▶ _Your task_
Scan the entries below for the word "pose". Copy out every line in which it occurs.

▶ _Records provided_

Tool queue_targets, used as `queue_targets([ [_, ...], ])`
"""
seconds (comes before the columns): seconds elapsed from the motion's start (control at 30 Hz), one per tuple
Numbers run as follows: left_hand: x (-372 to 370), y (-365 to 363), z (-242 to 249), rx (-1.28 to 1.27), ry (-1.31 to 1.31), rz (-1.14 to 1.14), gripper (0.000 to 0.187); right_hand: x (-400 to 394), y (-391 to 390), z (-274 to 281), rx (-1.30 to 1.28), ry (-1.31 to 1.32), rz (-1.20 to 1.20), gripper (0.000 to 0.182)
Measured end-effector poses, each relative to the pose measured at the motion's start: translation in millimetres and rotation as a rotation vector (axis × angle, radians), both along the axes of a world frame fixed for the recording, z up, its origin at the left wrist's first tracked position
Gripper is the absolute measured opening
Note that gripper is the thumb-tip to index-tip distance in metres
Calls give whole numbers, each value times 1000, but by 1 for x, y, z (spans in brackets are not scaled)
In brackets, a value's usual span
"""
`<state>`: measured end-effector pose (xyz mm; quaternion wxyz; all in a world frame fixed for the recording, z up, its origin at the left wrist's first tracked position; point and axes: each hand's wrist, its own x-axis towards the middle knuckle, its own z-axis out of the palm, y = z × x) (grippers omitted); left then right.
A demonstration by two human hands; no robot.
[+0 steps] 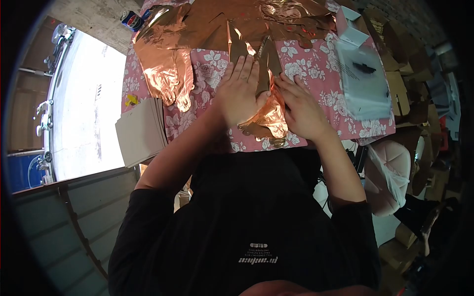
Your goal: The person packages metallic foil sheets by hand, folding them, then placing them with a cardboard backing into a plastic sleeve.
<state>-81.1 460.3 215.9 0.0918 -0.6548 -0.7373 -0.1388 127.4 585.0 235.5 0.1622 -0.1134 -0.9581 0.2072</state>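
Observation:
A flat, copper-coloured foil balloon (273, 121) lies on the flowered tablecloth in front of me, its crinkled lower end near the table's front edge. My left hand (241, 91) rests palm down on its left part, fingers stretched and the thumb reaching towards the shiny fold. Against its right side lies my right hand (302, 108), fingers extended along the edge. Beyond my fingertips the foil rises into two pointed flaps (268, 56). More copper foil (210, 32) spreads across the far side, with crumpled ends (168, 79) hanging towards me on the left.
A stack of grey cardboard sheets (141, 130) sits at the table's left edge, by a small yellow item (131, 100). A blue can (132, 20) stands at the far left. On the right are clear plastic bags (365, 93) and a white box (351, 25). A padded chair (387, 172) stands below right.

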Motion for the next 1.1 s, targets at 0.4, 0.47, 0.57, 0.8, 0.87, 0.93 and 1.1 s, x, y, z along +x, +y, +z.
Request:
queue_targets([
  [0.4, 2, -1, 6, -53, -36, 1, 83, 9, -11, 11, -51, 6, 59, 40],
  [0.47, 2, -2, 6, -46, -55, 4, 83, 9, -11, 7, -47, 28, 49, 39],
  [0.57, 1, -4, 9, 38, -139, 7, 77, 10, -9, 6, -41, 25, 57, 40],
  [0.8, 9, -32, 34, -25, -134, -102, 72, 10, -12, 3, -59, 31, 44, 40],
  [0.87, 17, -34, 25, -103, -192, -77, 72, 9, -11, 3, -63, 40, 46, 39],
  [0.93, 22, -35, 15, -102, -190, -97, 73, 10, -11, 3, -60, 27, 41, 39],
  [1.1, 23, -35, 9, -97, -106, -84, 74, 6, -7, 17, -25, -9, 77, 36],
])
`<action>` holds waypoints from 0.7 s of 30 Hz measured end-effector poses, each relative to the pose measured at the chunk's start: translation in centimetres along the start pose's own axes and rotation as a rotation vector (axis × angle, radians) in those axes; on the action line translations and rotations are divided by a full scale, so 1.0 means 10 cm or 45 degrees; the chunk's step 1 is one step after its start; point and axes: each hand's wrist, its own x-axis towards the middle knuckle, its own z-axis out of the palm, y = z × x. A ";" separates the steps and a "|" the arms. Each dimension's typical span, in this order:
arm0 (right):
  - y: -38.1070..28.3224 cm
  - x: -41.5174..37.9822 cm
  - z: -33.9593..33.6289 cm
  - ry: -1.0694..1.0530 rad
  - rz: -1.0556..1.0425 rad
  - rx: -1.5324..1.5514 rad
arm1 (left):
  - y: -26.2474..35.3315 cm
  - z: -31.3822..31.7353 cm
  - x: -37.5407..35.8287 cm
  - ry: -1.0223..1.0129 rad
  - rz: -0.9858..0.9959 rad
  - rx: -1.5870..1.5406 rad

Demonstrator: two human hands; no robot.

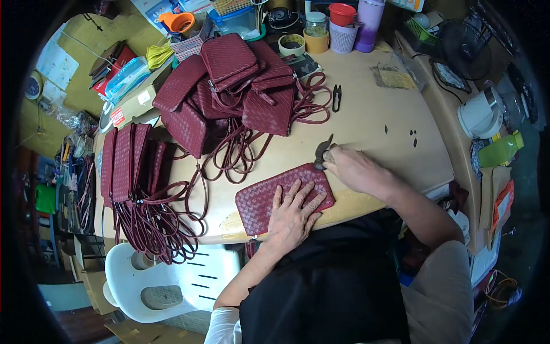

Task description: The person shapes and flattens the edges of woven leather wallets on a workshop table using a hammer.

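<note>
A maroon woven-pattern pouch (252,200) lies flat at the table's front edge. My left hand (293,209) rests on it, palm down with fingers spread. My right hand (355,169) is closed around a small dark hammer (322,153), its head close to the pouch's upper right corner; the handle is hidden in my fist. Beyond the pouch sits a heap of similar maroon bags (229,69) with thin straps. More of these bags (129,160) stand in a row at the left, their looped straps (166,223) hanging over the table edge.
Black thread snips (337,98) lie on the table (366,114), with small dark bits to their right. A tape roll (291,45), jars and a purple tumbler (369,23) line the back. A white plastic chair (129,275) stands at the front left.
</note>
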 end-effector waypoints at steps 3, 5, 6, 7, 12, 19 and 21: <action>0.07 -0.14 -0.08 -0.107 0.024 -0.029 | 0.00 -0.01 0.02 0.007 0.003 0.006; 0.01 -0.25 -0.06 0.242 -0.125 0.199 | -0.01 -0.01 0.01 -0.007 0.011 0.003; -0.05 -0.23 0.05 0.265 0.087 0.243 | -0.01 -0.01 0.01 -0.007 0.011 0.014; -0.01 -0.25 0.14 0.258 0.090 0.244 | 0.00 -0.02 0.00 -0.005 0.005 0.024; 0.05 -0.32 -0.03 0.149 -0.041 0.163 | -0.04 -0.01 -0.04 0.013 -0.010 -0.103; 0.21 -0.35 0.11 0.019 0.166 0.163 | -0.15 -0.44 -0.36 -0.187 -0.258 0.152; 0.50 -0.22 0.34 0.064 0.148 0.293 | -0.29 -0.43 -0.44 -0.206 -0.179 0.071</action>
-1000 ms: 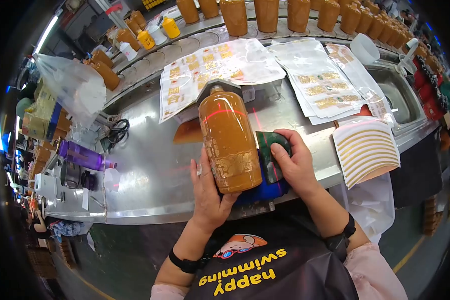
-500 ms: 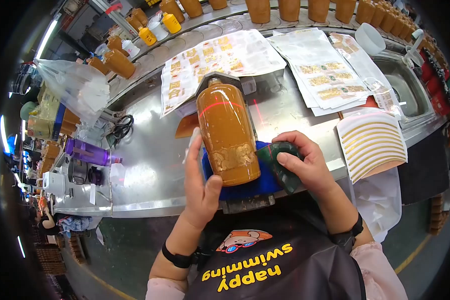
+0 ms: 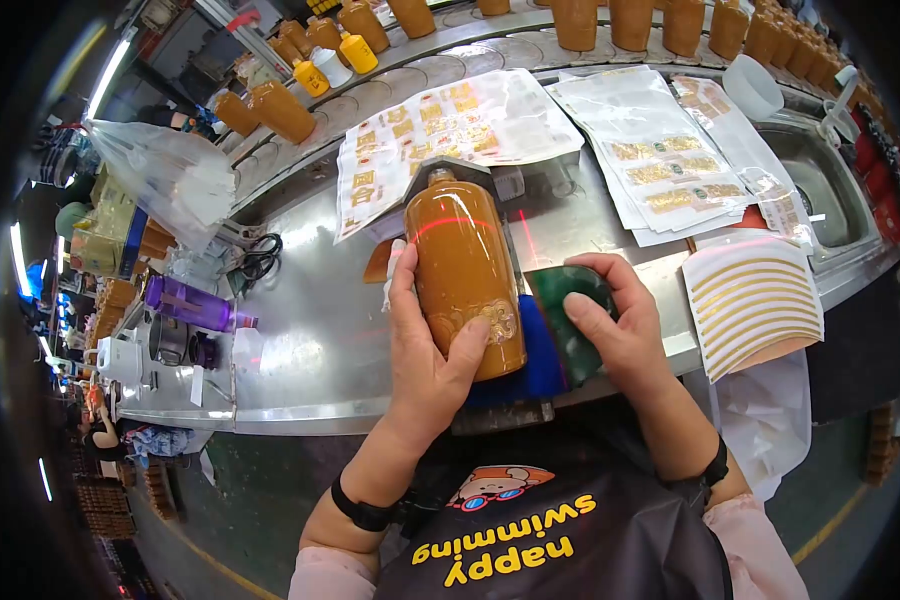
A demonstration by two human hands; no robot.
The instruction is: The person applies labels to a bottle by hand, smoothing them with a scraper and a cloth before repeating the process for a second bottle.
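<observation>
A glossy brown bottle (image 3: 460, 255) lies on its back in a holder on the steel bench, its neck pointing away from me. A red laser line crosses its shoulder, and an embossed-looking patch sits near its base. My left hand (image 3: 420, 350) is closed round the bottle's left side, thumb pressed on the patch. Some white material shows at its fingertips. In my right hand (image 3: 620, 325) is a flat, dark green scraper (image 3: 575, 300), pinched between thumb and fingers just right of the bottle. A blue cloth (image 3: 535, 345) lies under the bottle's base.
Decal sheets (image 3: 440, 135) lie behind the holder, with more printed sheets (image 3: 660, 160) to the right. Gold-striped paper (image 3: 755, 300) hangs over the front edge. Brown bottles line the conveyor (image 3: 510, 50). A sink (image 3: 820, 180) is at right, a purple bottle (image 3: 190, 303) at left.
My left hand has closed in on the bottle, its thumb moving up onto the patch. The green scraper has turned to show more of its flat face. The view has shifted slightly.
</observation>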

▶ _Solution to this task_
Measured end-effector poses, each relative to the pose measured at the motion's start: translation in millimetres and rotation as a rotation vector (axis × angle, radians), both along the axes of a world frame fixed for the recording, z up, its origin at the left wrist's first tracked position
`<state>`: measured end-effector pose (xyz mm; quaternion wxyz; all in a world frame fixed for the recording, z up, its origin at the left wrist's first tracked position; point and axes: each hand's wrist, its own x-axis towards the middle knuckle, its own z-axis out of the palm, y = z × x) (grippers omitted); left then right.
`<action>` holds waypoints from 0.7 s of 30 Hz measured end-effector poses, each relative to the pose measured at the chunk's start: translation in centimetres along the start pose's own axes and rotation as a rotation vector (axis × angle, radians) in those axes; on the action line translations and rotations are divided by a full scale, so 1.0 means 10 cm or 45 degrees; the chunk's step 1 is one step after its start; point and axes: each hand's wrist, its own x-axis towards the middle knuckle, its own z-axis out of the palm, y = z × x. A ";" separates the steps and a "|" the arms. Each dimension's typical span, in this order:

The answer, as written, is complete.